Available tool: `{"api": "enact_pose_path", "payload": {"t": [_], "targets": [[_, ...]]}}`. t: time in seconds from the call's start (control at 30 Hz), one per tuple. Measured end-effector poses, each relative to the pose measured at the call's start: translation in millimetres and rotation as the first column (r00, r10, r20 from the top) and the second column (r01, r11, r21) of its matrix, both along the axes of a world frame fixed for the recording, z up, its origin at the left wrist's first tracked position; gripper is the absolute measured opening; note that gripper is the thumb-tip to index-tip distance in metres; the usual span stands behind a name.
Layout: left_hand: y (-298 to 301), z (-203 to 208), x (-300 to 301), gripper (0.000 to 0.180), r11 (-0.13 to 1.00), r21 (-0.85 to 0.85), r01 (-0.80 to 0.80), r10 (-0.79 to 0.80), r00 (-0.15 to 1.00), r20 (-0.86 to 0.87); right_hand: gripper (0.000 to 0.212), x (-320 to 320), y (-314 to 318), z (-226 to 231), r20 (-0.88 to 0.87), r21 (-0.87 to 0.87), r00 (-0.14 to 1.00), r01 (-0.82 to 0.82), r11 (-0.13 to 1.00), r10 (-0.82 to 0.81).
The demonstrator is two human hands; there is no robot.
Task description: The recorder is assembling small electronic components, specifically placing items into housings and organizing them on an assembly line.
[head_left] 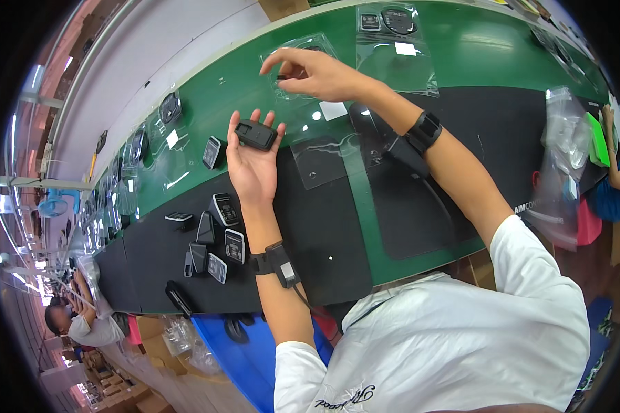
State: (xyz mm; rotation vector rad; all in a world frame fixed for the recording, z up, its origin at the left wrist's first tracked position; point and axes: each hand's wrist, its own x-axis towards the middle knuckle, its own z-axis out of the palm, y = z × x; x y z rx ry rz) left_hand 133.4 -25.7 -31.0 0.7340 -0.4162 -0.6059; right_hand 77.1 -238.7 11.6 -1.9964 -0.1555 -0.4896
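On the upturned fingers of my left hand [255, 165] rests a black rectangular device [256, 134] with a recess at one end. The fingers curl lightly around its edges. Farther off and to the right, my right hand [317, 74] bends its fingers toward the thumb, with a small dark bit between them that is too small to name. Beneath it lies a clear plastic bag [327, 45] with a dark item inside, partly hidden by the hand. A loose black block with a pale rim [214, 152] stands left of my left hand.
Several similar black blocks [235, 246] cluster on the black mat [324, 241], left of my left forearm. Filled clear bags [396, 48] lie along the green table [220, 76]. Clear plastic sleeves [565, 165] pile up at the right. Other people sit at the far left and right edge.
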Motion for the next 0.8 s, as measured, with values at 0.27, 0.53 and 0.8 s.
{"api": "enact_pose_path", "payload": {"t": [0.27, 0.53, 0.8], "targets": [[-3, 2, -5, 0.047, 0.997, -0.031, 0.065, -0.061, 0.992, 0.111, 0.02, -3, 33, 9, -0.025, 0.084, 0.988, -0.153, 0.985, 0.155], [-6, 3, -7, 0.052, 0.996, 0.006, 0.084, -0.084, 0.987, 0.137, 0.016, -5, 44, 1, 0.298, -0.237, 0.954, 0.05, 0.97, 0.024], [-4, -2, -5, 0.057, 0.996, 0.046, 0.082, -0.088, 0.987, 0.135, 0.021, 1, 47, -12, 0.476, -0.364, 0.878, 0.146, 0.92, 0.049]]}}
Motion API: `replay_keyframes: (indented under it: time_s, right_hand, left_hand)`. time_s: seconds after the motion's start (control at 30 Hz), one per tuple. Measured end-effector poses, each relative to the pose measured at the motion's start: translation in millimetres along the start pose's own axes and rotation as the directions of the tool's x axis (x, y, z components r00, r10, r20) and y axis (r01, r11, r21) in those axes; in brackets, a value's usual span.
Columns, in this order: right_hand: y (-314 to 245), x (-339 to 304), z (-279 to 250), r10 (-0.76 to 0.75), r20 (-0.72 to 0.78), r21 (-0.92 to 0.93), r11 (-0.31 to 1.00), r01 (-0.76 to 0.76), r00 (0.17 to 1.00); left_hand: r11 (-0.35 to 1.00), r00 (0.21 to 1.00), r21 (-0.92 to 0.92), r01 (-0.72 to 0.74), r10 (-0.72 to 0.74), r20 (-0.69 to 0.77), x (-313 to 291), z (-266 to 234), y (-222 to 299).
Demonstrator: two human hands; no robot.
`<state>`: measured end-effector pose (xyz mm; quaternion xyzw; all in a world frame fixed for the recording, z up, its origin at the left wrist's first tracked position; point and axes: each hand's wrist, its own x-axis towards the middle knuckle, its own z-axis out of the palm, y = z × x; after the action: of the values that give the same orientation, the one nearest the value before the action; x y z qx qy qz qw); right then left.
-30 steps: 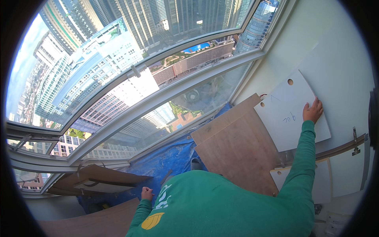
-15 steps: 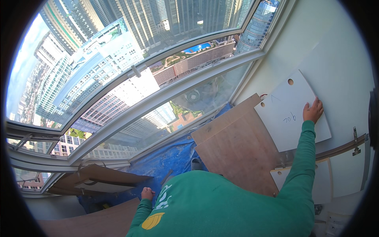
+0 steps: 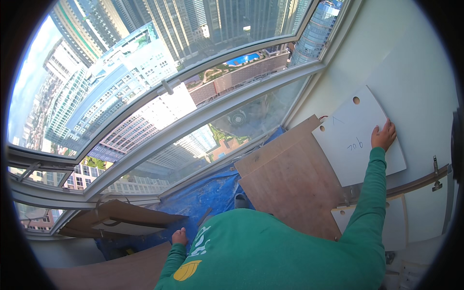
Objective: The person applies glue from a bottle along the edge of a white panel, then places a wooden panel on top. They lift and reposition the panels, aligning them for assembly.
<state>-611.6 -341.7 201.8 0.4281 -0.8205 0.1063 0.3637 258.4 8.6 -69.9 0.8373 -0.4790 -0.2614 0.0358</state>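
A white cabinet door with two round hinge cut-outs and pencil-like marks leans upright against the wall at the right. My right hand grips its right edge, thumb on the marked face and fingers over the edge. Beneath and left of it stands a large brown wooden panel. My left hand hangs low beside my body, fingers curled in; what is inside them, if anything, is hidden. It touches none of the panels.
A blue tarp covers the floor below the big window. Brown boards lean at the left. Another white panel with holes stands at the lower right, near a wooden rail. A brown surface lies at the lower left.
My left hand has shifted very slightly. My right hand keeps its hold on the cabinet door, which stays in place.
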Motion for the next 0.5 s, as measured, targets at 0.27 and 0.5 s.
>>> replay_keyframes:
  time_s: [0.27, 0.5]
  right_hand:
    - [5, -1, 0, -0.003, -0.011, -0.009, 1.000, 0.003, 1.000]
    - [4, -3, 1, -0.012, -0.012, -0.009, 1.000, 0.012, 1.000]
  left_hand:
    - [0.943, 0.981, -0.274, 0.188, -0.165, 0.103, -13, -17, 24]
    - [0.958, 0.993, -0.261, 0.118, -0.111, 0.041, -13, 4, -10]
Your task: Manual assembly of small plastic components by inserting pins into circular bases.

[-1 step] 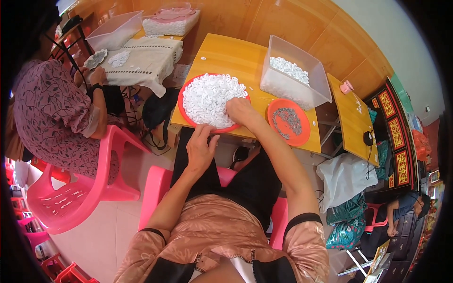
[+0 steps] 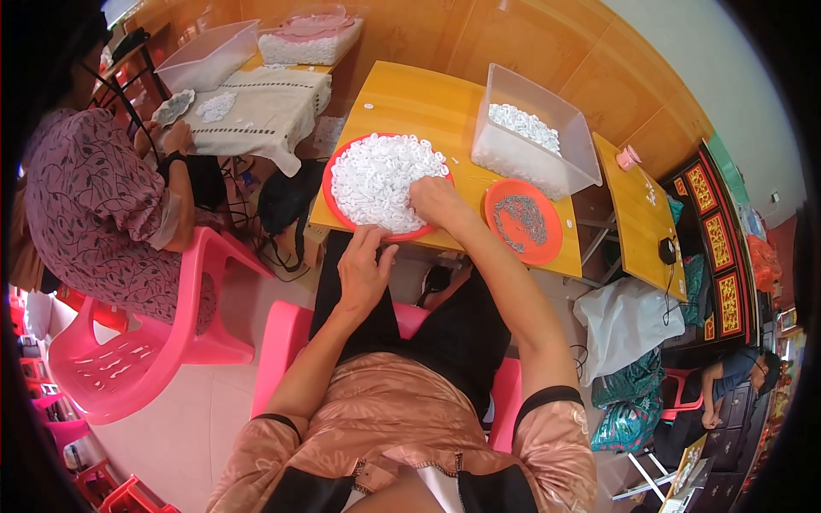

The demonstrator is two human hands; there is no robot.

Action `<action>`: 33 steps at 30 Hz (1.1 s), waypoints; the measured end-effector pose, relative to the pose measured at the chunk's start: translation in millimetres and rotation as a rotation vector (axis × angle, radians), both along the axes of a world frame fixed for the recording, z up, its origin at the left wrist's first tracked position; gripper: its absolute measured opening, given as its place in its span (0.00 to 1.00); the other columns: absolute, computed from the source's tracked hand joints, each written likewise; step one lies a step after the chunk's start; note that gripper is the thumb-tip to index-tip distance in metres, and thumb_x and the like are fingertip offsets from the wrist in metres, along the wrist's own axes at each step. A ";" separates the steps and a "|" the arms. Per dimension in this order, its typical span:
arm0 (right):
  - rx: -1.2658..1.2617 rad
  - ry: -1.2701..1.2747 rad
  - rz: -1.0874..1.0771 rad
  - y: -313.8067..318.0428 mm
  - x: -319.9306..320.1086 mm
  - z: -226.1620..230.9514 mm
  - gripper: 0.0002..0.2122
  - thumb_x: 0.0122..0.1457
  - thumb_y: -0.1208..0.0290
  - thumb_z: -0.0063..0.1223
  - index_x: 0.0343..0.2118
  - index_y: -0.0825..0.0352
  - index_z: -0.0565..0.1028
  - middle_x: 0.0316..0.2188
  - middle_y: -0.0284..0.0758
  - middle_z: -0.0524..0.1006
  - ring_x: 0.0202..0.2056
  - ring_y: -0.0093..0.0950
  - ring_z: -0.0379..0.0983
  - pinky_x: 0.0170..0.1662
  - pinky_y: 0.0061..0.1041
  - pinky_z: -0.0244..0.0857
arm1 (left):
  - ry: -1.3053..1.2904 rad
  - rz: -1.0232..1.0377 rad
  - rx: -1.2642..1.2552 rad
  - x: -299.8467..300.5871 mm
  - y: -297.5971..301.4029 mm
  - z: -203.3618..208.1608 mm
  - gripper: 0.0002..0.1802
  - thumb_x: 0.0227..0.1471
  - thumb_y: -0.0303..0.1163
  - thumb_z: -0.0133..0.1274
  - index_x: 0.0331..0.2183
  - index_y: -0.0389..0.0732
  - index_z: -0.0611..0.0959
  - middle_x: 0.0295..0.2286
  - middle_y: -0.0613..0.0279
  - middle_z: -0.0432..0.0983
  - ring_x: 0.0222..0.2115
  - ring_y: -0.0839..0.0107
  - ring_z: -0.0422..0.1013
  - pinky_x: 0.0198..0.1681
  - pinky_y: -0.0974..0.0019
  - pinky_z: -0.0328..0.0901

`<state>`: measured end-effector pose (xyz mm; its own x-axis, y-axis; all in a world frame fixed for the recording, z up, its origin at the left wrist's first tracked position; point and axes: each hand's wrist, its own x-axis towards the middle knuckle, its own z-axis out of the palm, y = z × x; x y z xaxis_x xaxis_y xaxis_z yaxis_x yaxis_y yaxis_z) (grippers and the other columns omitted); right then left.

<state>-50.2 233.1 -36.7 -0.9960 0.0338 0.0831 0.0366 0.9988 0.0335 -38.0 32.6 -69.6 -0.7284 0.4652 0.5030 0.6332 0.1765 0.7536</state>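
A round red tray [image 2: 330,202] heaped with small white plastic pieces [image 2: 376,175] lies at the near edge of the yellow table. My right hand [image 2: 436,203] reaches into the right side of the heap. Its fingers are bent down and closed among the pieces, and what they grip is hidden. Just below the tray's near rim is my left hand [image 2: 363,269], fingers curled together with the thumb close by; anything between them is too small to make out. To the right, an orange-red plate [image 2: 536,248] carries small grey metal-looking parts [image 2: 523,221].
Behind the plate stands a clear plastic bin [image 2: 534,167] part filled with white pieces. A second yellow table [image 2: 641,227] is at the right, above white and green bags. At left, a person [image 2: 103,205] works at a cloth-covered table [image 2: 265,103], beside a pink chair [image 2: 128,368].
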 end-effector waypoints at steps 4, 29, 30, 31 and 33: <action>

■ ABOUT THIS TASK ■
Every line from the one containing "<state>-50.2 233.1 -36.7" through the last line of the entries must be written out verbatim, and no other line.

■ EXPECTED ANSWER ■
<state>-50.2 233.1 -36.7 -0.9960 0.0338 0.0831 0.0366 0.9988 0.0335 -38.0 32.6 -69.6 -0.7284 0.4652 0.5030 0.6332 0.1765 0.7536</state>
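A round red tray [image 2: 330,202] heaped with small white plastic pieces [image 2: 376,175] lies at the near edge of the yellow table. My right hand [image 2: 436,203] reaches into the right side of the heap. Its fingers are bent down and closed among the pieces, and what they grip is hidden. Just below the tray's near rim is my left hand [image 2: 363,269], fingers curled together with the thumb close by; anything between them is too small to make out. To the right, an orange-red plate [image 2: 536,248] carries small grey metal-looking parts [image 2: 523,221].
Behind the plate stands a clear plastic bin [image 2: 534,167] part filled with white pieces. A second yellow table [image 2: 641,227] is at the right, above white and green bags. At left, a person [image 2: 103,205] works at a cloth-covered table [image 2: 265,103], beside a pink chair [image 2: 128,368].
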 end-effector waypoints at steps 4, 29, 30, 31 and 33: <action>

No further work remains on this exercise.